**EXERCISE DIRECTIONS:** A faithful copy of the listing below is needed, one that contains no pictures.
[Start of section]
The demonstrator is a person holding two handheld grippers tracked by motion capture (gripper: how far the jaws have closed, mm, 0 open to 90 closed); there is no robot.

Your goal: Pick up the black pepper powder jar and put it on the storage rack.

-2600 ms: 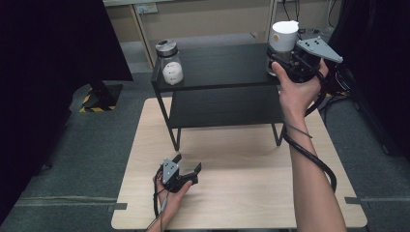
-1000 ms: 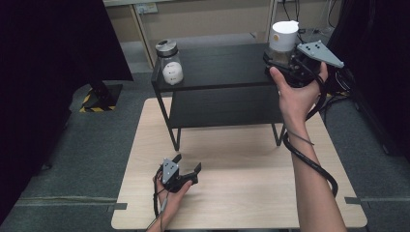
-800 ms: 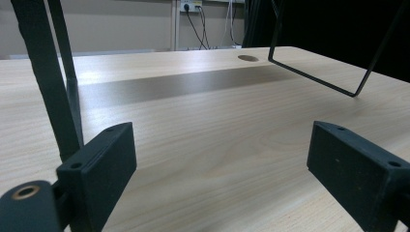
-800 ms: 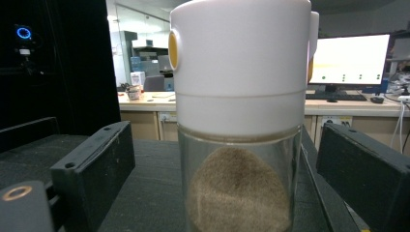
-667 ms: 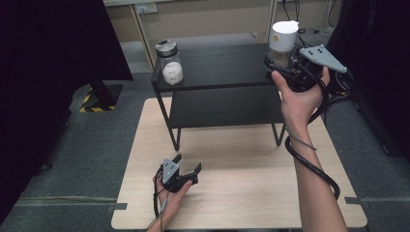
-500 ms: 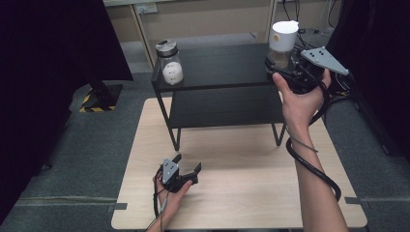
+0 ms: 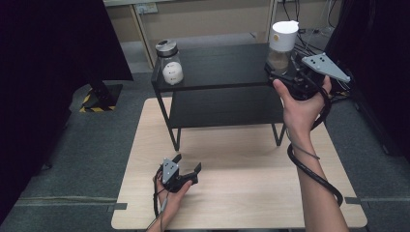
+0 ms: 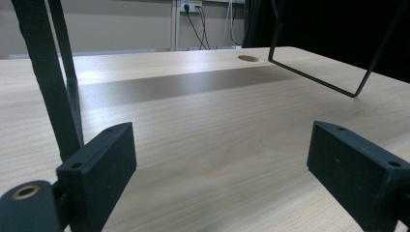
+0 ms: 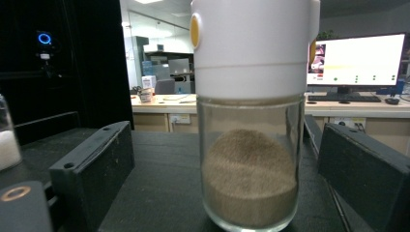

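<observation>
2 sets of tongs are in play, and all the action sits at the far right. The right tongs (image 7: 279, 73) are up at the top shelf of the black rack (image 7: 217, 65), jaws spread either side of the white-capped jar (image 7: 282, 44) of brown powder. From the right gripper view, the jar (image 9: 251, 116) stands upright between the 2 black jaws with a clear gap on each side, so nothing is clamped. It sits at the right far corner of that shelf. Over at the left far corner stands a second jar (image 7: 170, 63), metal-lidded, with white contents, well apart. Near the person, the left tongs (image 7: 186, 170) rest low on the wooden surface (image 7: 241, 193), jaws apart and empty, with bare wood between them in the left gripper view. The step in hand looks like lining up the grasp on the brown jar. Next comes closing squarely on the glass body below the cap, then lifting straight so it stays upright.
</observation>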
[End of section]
**EXPECTED OUTPUT:**
The demonstrator is a person holding two handheld grippers tracked by motion capture (gripper: how far the jaws have closed, mm, 0 open to 90 closed); there is no robot.

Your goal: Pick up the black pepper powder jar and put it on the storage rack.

-2600 ms: 
-1000 ms: 
-800 ms: 
-800 ms: 
-667 ms: 
-500 ms: 
+0 ms: 
+0 ms: 
+0 ms: 

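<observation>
2 sets of tongs are in play, and all the action sits at the far right. The right tongs (image 7: 279, 73) are up at the top shelf of the black rack (image 7: 217, 65), jaws spread either side of the white-capped jar (image 7: 282, 44) of brown powder. From the right gripper view, the jar (image 9: 251, 116) stands upright between the 2 black jaws with a clear gap on each side, so nothing is clamped. It sits at the right far corner of that shelf. Over at the left far corner stands a second jar (image 7: 170, 63), metal-lidded, with white contents, well apart. Near the person, the left tongs (image 7: 186, 170) rest low on the wooden surface (image 7: 241, 193), jaws apart and empty, with bare wood between them in the left gripper view. The step in hand looks like lining up the grasp on the brown jar. Next comes closing squarely on the glass body below the cap, then lifting straight so it stays upright.
</observation>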

Nothing further is required of this output.